Check each line below for the word "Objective", and copy those that have it.

[Stored records]

________

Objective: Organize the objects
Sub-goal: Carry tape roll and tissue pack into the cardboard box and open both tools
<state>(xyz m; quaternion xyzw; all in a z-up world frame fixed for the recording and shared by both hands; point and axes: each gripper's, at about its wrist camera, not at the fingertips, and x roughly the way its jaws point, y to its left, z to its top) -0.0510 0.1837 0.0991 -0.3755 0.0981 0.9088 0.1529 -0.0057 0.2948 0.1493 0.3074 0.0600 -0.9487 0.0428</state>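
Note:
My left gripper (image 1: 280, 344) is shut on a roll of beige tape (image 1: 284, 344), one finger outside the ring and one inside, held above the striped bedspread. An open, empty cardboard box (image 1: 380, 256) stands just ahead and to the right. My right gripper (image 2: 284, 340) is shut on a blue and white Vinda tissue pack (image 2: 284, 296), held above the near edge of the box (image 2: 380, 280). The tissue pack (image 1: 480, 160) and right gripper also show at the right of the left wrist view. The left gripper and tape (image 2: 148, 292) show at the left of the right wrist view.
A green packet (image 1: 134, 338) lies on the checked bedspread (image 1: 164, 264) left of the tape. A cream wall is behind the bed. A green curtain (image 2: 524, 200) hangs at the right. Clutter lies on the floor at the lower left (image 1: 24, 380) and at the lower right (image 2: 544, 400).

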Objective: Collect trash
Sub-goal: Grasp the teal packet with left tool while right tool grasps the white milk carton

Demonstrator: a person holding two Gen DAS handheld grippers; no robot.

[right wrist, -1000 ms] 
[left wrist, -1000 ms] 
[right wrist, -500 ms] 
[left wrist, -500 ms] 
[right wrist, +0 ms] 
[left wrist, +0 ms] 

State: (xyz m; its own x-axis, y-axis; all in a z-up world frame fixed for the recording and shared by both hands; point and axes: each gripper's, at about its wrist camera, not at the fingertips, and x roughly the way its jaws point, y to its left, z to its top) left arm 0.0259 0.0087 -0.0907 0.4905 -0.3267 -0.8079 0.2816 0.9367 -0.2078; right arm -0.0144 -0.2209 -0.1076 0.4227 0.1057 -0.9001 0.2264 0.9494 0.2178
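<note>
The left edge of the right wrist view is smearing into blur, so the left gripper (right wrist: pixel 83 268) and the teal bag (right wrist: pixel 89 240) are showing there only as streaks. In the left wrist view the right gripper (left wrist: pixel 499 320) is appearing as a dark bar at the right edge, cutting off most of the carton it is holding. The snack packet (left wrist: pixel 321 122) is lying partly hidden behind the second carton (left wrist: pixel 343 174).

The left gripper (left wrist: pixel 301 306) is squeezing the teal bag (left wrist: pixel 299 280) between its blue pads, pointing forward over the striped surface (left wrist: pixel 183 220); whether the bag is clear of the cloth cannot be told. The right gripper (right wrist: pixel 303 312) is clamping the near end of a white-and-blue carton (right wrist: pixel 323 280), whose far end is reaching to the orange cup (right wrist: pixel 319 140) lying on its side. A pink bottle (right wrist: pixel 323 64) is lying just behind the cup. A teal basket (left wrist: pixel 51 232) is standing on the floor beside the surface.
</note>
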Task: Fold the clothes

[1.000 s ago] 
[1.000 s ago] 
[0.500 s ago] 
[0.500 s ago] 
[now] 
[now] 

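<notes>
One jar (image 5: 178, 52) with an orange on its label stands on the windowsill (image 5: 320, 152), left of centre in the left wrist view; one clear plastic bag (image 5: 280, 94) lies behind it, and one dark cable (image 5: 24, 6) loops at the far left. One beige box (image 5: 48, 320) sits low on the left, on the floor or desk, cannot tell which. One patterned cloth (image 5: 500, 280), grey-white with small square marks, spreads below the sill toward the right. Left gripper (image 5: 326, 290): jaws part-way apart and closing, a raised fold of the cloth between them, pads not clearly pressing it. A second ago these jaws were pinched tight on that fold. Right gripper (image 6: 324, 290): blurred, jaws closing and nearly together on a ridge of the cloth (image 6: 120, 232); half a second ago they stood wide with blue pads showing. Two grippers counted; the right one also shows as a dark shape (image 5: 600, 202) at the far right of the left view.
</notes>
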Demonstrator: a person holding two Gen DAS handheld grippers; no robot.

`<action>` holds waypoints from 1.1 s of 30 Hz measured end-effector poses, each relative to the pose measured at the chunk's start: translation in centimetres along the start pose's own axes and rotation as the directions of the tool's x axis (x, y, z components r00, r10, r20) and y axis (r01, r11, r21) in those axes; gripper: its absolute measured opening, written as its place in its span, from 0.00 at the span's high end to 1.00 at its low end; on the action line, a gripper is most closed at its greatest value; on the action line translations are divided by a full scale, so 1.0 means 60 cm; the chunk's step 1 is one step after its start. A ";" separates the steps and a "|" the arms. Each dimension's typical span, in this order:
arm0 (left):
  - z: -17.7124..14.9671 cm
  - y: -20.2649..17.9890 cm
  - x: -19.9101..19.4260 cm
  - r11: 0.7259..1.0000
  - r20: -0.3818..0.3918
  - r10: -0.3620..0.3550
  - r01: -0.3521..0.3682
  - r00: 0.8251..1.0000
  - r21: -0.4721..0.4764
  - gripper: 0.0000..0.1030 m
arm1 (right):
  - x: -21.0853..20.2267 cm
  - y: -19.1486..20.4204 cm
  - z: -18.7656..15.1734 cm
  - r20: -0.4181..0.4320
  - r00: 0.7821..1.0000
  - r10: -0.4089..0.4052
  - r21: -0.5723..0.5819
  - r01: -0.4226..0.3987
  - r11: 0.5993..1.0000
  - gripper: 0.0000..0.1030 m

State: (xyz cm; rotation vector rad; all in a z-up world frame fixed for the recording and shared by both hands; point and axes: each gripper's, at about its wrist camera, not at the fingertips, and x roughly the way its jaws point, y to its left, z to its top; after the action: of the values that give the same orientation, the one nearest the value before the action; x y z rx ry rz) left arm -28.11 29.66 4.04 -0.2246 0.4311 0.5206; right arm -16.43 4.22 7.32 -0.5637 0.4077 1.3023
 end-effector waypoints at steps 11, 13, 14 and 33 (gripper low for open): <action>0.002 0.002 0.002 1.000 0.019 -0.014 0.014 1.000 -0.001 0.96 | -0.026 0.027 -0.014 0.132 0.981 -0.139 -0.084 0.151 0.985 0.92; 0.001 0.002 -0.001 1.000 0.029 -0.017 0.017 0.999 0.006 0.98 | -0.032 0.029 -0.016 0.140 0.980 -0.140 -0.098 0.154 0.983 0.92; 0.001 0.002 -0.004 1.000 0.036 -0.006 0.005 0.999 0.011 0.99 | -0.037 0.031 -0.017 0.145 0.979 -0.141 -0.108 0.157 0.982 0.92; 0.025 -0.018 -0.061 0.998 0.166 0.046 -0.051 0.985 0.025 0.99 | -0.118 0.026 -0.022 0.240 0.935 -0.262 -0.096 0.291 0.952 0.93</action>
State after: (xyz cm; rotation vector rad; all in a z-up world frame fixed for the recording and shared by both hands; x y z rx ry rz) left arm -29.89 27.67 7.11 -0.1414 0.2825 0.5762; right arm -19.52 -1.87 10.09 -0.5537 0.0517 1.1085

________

» SOLUTION
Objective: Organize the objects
Objective: Collect trash

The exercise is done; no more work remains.